Seolah merindukan masa yang pernah hadir, masa yang penuh dengan semburat
senyuman.
Perlahan
aku melangkah mendekat ke arah ibu, “Ibu, maafkan aku,” aku berkata pelan.
Ia
mengangkat wajah dan memperlihatkan foto di album itu,” Nak, foto ini adalah
foto kita, ayah, ibu dan kamu. Setiap manusia pasti nantinya akan meninggal.
Tapi satu hal yang perlu kau ingat, janganlah pernah mendahului takdir. Itu
pesan ayah sebelum ia pergi meninggalkan kita untuk selamanya. Selagi ibu masih
mampu membelikanmu obat, selama kamu masih berada di pelukan ibu, selama itu
pula ibu akan memberikan senyuman tulus padamu,” Ibu merangkulku dengan erat.

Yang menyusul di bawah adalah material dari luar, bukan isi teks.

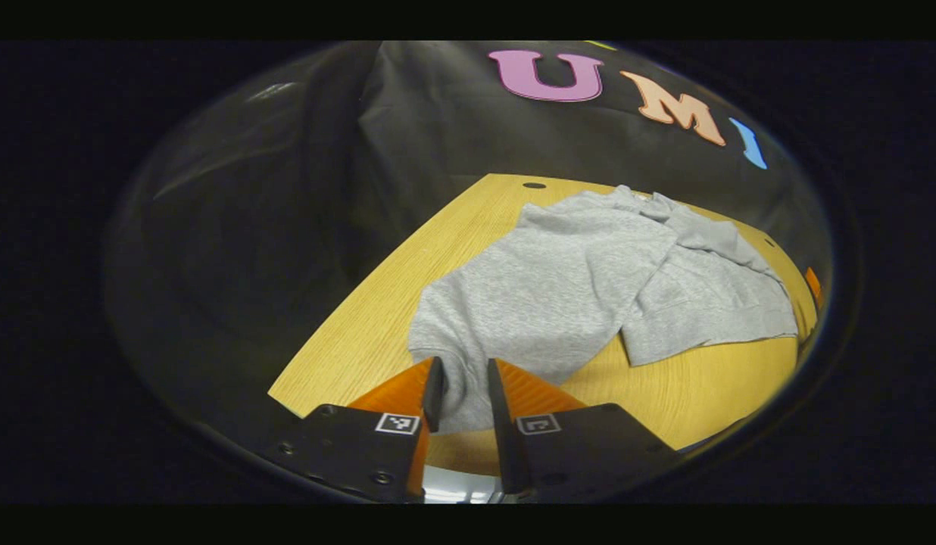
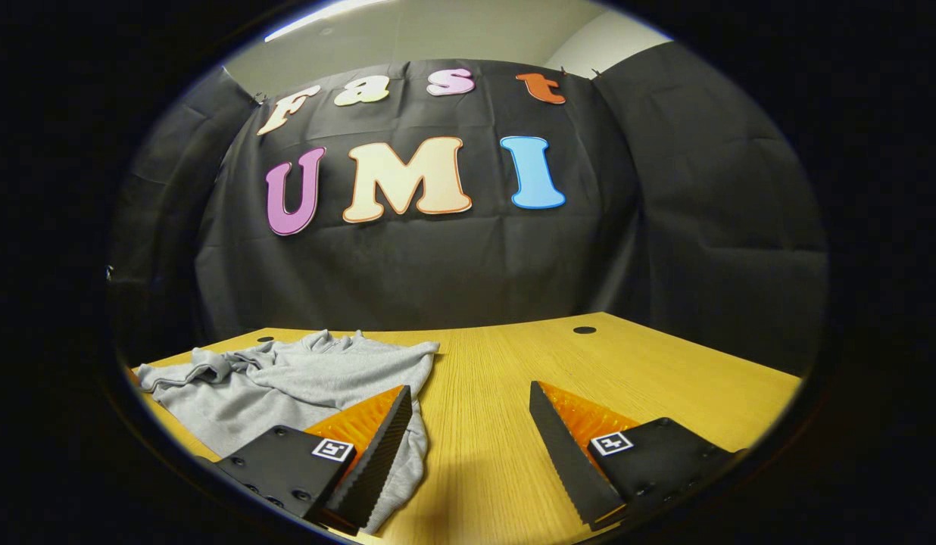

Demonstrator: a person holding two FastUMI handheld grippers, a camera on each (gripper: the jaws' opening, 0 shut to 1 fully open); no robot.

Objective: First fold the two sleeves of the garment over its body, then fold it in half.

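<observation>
1. The left gripper [image 1: 464, 393] sits at the near edge of the light-grey knitted sweatshirt [image 1: 559, 295], its fingers [image 1: 433, 390] drawn close together with a bunch of grey cloth between them. Whether both press on the cloth I cannot tell, though it looks like a hold on a cuff or hem corner.
2. In the left gripper view the sweatshirt lies spread on the pale wooden table [image 1: 377, 318], with one sleeve [image 1: 703, 303] lying across or beside the body on the far side.
3. Judged from this, the task is early: one sleeve may be folded in, the other is likely the one in hand, and the half fold is not yet done.
4. In the right gripper view the sweatshirt [image 2: 286, 378] lies rumpled at the table's [image 2: 627, 363] left part.
5. The right gripper [image 2: 468, 435] hangs wide open above bare wood, holding nothing, one finger [image 2: 377, 446] overlapping the garment's edge.
6. No containers are in sight.
</observation>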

Lagi-lagi
aku menangis dipelukan ibu, menyesal karena telah menyakiti perasaannya.
Sudah begitu
sering airmata ini terjatuh, entah berapa kali pagi mataku selalu menatap
sembab mentari yang mencoba bertegur sapa. Entah berapa kali bulan juga aku
mengurung diri di rumah kecil ini. Kecerobohan yang telah kulakukan ketika
menjadi warga asing di kota sendiri. Membutakan hatiku, betapa hidup ini nikmat
hanya dengan satu tusukan jarum suntik. Dan hanya dalam beberapa bulan setelah
itu aku di diagnosa menderita HIV Aids.
Sungguh kebodohan yang tak pernah termaafkan. Namun aku aku selalu mengingat
ucapan ibu, Setiap
manusia pasti nantinya akan meninggal. Tapi satu hal yang perlu kau ingat,
janganlah pernah mendahului takdir. Selagi ibu masih mampu membelikanmu obat,
selama kamu masih berada di pelukan ibu, selama itu pula ibu akan memberikan
senyuman tulus padamu. Mulai detik ini,
aku akan menjalani sisa hidupku dengan sebaik-baiknya. Bersama ibu yang
senantiasa mencintaiku dan setiap waktu memberikan senyuman tulus.